Ана Бландиана. Фрагменты

Анастасия Старостина
• Мне никогда не хватало храбрости сотворять других людей, хотя я думаю, что я вполне писатель и справилась бы. Ни рожать, хотя я женщина. Мне всегда казалось, что меня самой мне более, чем достаточно, и что мне целой жизни не хватит на изучение одной себя. И тогда -- какой смысл терять время на то, чтобы производить на свет других, которых я бы просто не успела понять. Мою лирику, мое одиночество, по крайней мере, не обвинят в том, что они прибавили миру непостижимости.

• Первобытные народы никогда не были уверены, что за зимой последует весна; опыт предыдущих лет ничего не значил, поскольку самоуправство богов могло повернуть все по-своему. Когда под Новый год ходишь в легком плаще, а на лето приходится горячий чай и насморк, начинаешь задумываться, не слишком ли мы уверены в себе и в совершенном, не допускающем погрешности, механизме природы.

• Гулкое дыхание неба из-под завала звезд -- цикады существуют, чтобы выразить усилие хаоса быть красивым.

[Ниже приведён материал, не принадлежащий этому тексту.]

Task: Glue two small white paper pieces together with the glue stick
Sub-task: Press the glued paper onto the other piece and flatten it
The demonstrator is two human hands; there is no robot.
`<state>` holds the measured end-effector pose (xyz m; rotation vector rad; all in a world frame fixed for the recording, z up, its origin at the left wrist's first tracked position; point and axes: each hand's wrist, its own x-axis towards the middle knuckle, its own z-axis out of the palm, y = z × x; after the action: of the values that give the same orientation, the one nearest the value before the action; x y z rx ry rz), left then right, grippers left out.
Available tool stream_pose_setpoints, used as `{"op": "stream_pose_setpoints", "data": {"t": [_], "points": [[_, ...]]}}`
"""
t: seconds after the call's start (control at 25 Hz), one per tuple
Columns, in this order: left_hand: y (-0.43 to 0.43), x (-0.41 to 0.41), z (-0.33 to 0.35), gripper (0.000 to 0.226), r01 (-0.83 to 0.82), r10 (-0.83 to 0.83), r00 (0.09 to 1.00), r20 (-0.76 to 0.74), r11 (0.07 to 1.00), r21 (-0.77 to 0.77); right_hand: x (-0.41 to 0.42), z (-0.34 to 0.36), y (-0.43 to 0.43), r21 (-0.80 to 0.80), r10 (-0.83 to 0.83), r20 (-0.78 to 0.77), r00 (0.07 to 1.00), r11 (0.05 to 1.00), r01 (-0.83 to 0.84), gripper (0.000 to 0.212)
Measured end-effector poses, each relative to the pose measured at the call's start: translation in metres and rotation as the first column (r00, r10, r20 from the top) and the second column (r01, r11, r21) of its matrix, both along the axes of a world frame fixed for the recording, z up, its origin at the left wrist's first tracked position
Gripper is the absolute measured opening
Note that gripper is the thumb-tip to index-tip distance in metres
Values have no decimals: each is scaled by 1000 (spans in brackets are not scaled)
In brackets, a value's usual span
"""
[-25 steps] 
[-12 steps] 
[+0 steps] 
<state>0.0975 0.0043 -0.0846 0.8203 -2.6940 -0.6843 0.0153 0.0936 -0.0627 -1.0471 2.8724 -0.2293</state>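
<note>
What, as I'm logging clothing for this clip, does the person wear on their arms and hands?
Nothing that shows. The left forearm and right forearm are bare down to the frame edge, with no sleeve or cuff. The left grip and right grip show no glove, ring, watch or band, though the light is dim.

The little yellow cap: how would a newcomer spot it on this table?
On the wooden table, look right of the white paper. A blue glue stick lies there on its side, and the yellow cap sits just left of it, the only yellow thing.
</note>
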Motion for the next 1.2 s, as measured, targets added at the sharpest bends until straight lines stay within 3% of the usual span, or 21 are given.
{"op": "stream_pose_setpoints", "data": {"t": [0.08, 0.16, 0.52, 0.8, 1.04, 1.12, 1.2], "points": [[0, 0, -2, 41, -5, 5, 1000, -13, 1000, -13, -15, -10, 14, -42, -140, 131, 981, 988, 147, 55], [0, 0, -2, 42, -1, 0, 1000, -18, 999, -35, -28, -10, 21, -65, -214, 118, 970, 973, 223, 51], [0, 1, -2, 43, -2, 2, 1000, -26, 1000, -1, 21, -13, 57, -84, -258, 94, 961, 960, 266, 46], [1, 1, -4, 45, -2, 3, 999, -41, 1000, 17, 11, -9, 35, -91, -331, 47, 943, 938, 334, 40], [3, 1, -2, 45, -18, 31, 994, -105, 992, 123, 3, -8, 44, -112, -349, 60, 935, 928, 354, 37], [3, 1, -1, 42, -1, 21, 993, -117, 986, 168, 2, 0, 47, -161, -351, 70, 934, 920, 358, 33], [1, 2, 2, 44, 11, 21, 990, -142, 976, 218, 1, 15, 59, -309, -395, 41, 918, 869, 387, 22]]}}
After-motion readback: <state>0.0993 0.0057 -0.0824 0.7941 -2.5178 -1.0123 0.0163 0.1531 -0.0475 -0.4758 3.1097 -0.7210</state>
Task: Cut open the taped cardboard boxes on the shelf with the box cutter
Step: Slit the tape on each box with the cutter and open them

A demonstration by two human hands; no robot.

• Рассматривать все -- настоящее и даже будущее -- как прошлое, в котором ничего нельзя изменить и которое обладает ностальгическим очарованием навсегда застывших вещей; рассматривать все -- настоящее и даже прошлое -- как будущее, с ощущением непредсказуемости и неопределенности, всегда сопутствующим тому, что не только еще не произошло, но и неизвестно, произойдет ли; рассматривать все -- прошлое и даже будущее -- как настоящее, которое изживаешь так, как оно есть, смакуя абсолютно необратимую минуту, -- вот три способа существовать в мире, больше того, вот три мира, существующие параллельно и друг другу противолежащие, хотя образованы они из одних и тех же элементов и порядок событий в них неизменен.

• Если бы я принадлежала к большому народу, насадившему всюду свои ценности и с чертами, известными всем, интересно, занимала бы меня так же сильно судьба моего народа, с такой же заботой я склонялась бы над его жребием?


• Нежность, как и нервы, как и страдание, может надоесть. Счастье, неконвертируемое в дело, не превращенное во что-то, счастье в чистом виде, невоплощенное, утомительно и даже ядоносно. У понятия {{медовый месяц}} нет множественного числа не потому, что зло мира и тяготы жизни не дают ему продлиться, а потому, что внутренние ресурсы счастья ограничены и, при его избытке, токсичны. Сплин высшего класса, повторяемый на всех ступенях цивилизации, как и меланхолия общества потребления, переводят эту истину с уровня психологии на уровень истории. У нас есть душевный лимит не только на страдание, но и -- еще более урезанный -- лимит на счастье. Душе хорошо, только когда состояния чередуются, когда ее прибивает то одному, то к другому берегу.


• Ф.198. Никогда не забуду личики тех детей из марамурешского села -- важных человечков, обутых в опинки, одетых в костюмчики и юбки с вышивкой, расшитые суконные тулупчики, в кэчулах и платочках, как у взрослых, но сведенных, с кропотливым соблюдением всех пропорций, до игрушечных размеров, -- выражение их румяных от мороза личиков, когда они пели колядку: {{Господи Боже /спит на рогоже /глазки закрыл /про нас позабыл}}. Выражение грусти и умудренности, беспросветной старости, как если бы они и вправду понимали то, что поют, как если бы все это не было только игрой в апокалипсис.